We turn to disorder words because we think it will defend us from the bootstrappers. But does it? Something else Maggie said in that interview comes to mind, a line she read in a psych survivor organizing handbook:
"They convinced us that being seen as ill would make us respected, and they lied."
A very large percentage of ADHD content online is just about how disrespected the diagnosis is — how people’s struggles are not taken seriously, how they still get scoffs and eye rolls all the time about their symptoms, and how nobody seems to really get it or care. Medicalization was supposed to make all that go away, but clearly, it didn’t.
Whether you call it exhaustion or dysfunction, the fact is that we don’t respect limitation under capitalism.
Look at how hard it is to get approved for Social Security payments in the US! Only about a third of applications are accepted, and you have to re-certify every 1-6 years, even if your disability is permanent and life-long. (If you ever just want to scream, read an AMA with a social security examiner. Similar horror to going on a landlord message board.)
Beatrice Adler-Bolton wrote about her fight to get SSDI after she fell ill with an extremely rare autoimmune disorder that attacks the optic nerves, taking her vision. It’s very difficult to get approved for SSDI without a lawyer — no lawyers would take her case because her disease is so rare, it wasn’t defined in the documentation that the Social Security Administration uses to determine eligibility.
She was told that her chances were even slimmer because she was still doing freelance work:
I felt trapped in a lose-lose contradiction: I was still working because I needed to continue to have health coverage. I couldn’t stop working because otherwise how would I pay my COBRA bills? My deductible? My monthly co-pays? This is what made me so fucking mad, because you’re faced with impossible choices. You want to say to everyone you encounter, what do you expect me to do? Just die? Go out and try and get sicker? Another SSA agent I spoke to during this years-long process had the brilliant suggestion that I simply “not work” for a few months. How do I feed myself? How do I pay rent? The SSA agent simply replied, “I don’t know.”
Adler-Bolton notes that a lot of people do just die waiting for their approval — almost 110,000 people between 2008 and 2019. We live under a cruel state that casts the sick and dying aside, where disabled people are met with suspicion or scorn, and pushing through illness to work is seen as a virtue.

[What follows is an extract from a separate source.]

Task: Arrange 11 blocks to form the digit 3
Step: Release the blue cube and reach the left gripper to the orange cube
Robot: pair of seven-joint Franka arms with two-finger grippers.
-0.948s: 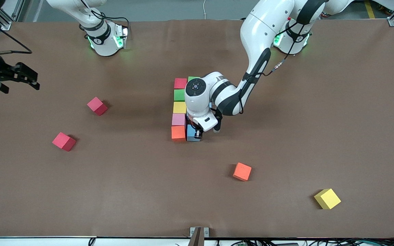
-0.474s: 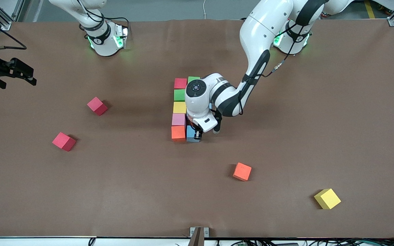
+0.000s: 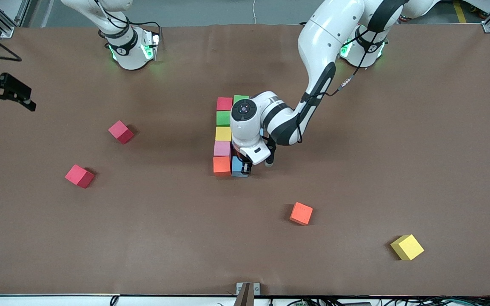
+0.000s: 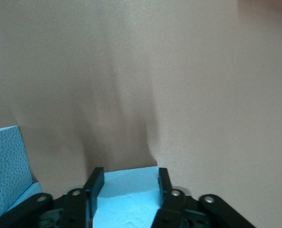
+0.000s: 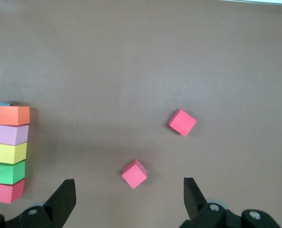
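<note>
A column of blocks lies mid-table: red (image 3: 224, 103), green (image 3: 223, 118), yellow (image 3: 223, 133), pink (image 3: 222, 148), orange (image 3: 222, 164). A second green block (image 3: 240, 98) sits beside the red one. My left gripper (image 3: 242, 168) is down at the light blue block (image 3: 240, 166), which rests beside the orange one. In the left wrist view its fingers (image 4: 95, 183) press both sides of this block (image 4: 126, 190), and another light blue block (image 4: 5, 161) shows close by. My right gripper (image 3: 2, 91) hangs open over the table's edge at the right arm's end, and stands empty (image 5: 129, 190).
Loose blocks lie apart on the brown table (image 3: 355, 148): two red ones (image 3: 121, 131) (image 3: 79, 176) toward the right arm's end, an orange one (image 3: 301, 213) nearer the camera than the column, and a yellow one (image 3: 407, 247) toward the left arm's end.
The right gripper has drifted farther out toward the table's edge at its end. The left gripper and the light blue block stay in place beside the orange block.
</note>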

Why do we think pathologizing our limitations as “executive dysfunction” would afford us any more respect or care in such a terrible culture? Don’t you just want to change that culture instead?

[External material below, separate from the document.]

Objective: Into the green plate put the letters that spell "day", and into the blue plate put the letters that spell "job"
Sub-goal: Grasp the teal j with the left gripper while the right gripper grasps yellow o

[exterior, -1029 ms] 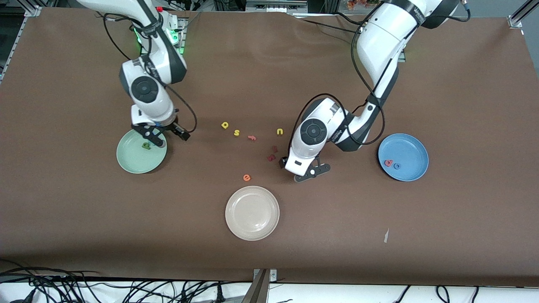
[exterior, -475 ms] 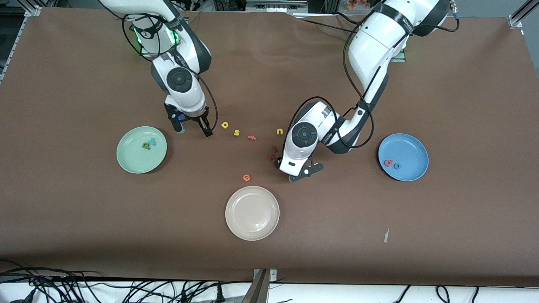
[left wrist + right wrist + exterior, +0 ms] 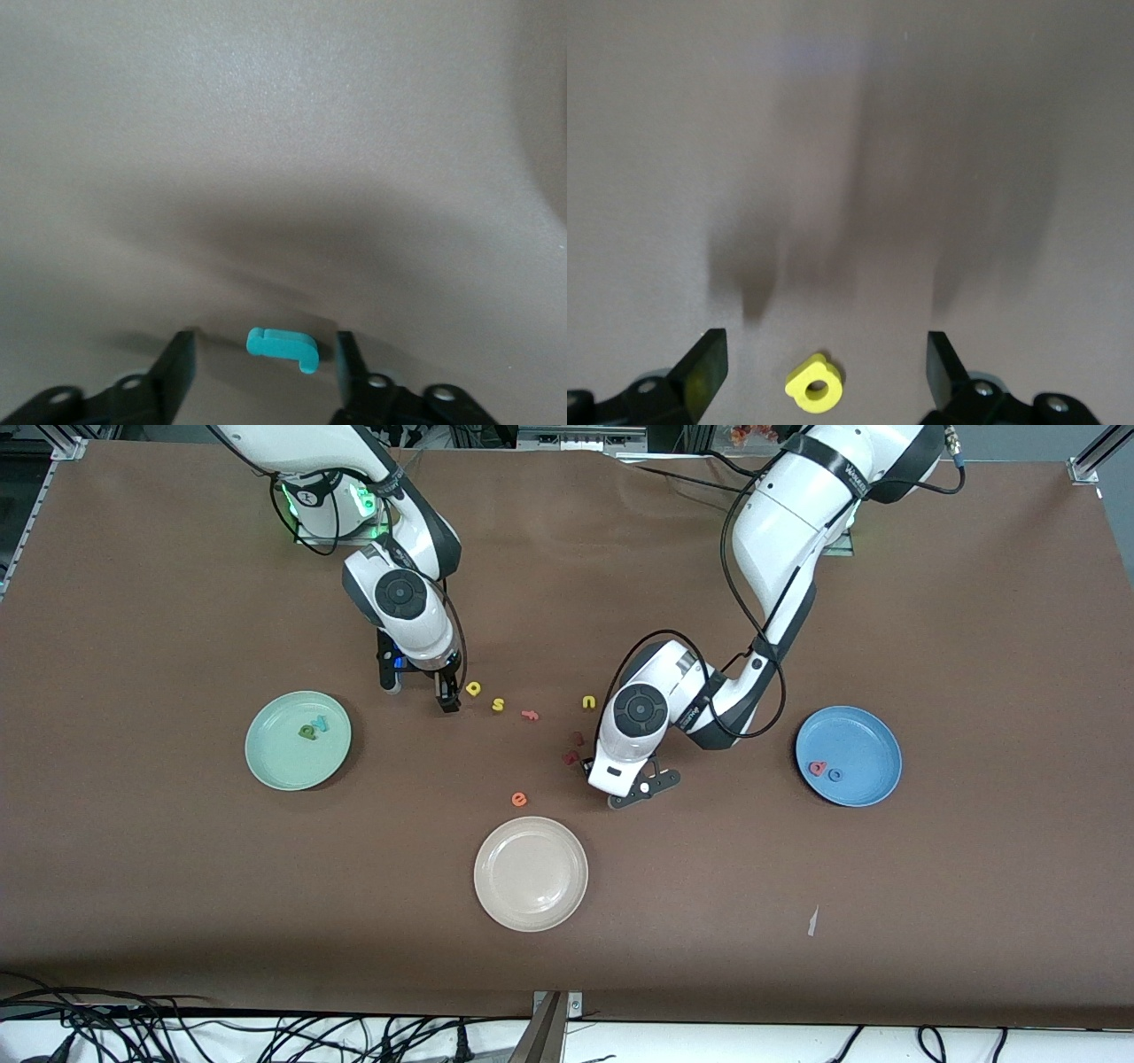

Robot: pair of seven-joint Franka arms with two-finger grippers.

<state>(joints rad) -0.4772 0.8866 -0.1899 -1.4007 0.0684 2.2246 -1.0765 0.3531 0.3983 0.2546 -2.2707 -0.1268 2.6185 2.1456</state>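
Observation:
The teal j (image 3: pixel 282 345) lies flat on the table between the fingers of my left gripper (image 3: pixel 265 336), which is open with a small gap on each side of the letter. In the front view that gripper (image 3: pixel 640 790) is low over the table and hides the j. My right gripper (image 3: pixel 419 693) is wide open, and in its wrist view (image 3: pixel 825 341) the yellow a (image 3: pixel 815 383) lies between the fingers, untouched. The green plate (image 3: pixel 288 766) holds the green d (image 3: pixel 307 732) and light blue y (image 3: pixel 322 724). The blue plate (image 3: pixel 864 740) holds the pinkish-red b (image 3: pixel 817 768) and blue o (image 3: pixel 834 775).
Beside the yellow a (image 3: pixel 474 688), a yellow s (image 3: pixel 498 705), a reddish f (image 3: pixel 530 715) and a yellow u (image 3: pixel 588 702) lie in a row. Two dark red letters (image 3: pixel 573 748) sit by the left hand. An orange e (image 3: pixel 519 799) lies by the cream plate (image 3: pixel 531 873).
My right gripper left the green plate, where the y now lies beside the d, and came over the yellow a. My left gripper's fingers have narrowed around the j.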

Oof as someone whose just called out sick to work for no other reason than “look dude I’m just TIRED” this is extremely timely. While having an autism diagnosis finally gave me an answer as to why I’m just constantly living life exhausted it’s still not something I would feel at all comfortable disclosing to my bosses. And the part that almost is worse is I genuinely LIKE my job and my bosses, so now I’m just swamped with the guilt of letting them down. It’s so hard to honor and defend your own limits when surrounded by a work place culture that encourages you to push through them (or are just surrounded by people who seem to have a much higher tolerance). Idk if there’s a point to this rant but man am I feeling this article right now.
This is so relatable. I have been searching for a diagnosis for my chronic exhaustion for years because no one takes me seriously unless I have proof on a piece of paper from a doctor that I am easily overwhelmed and...well, fragile. Thanks for taking the time and energy to type these thoughts out.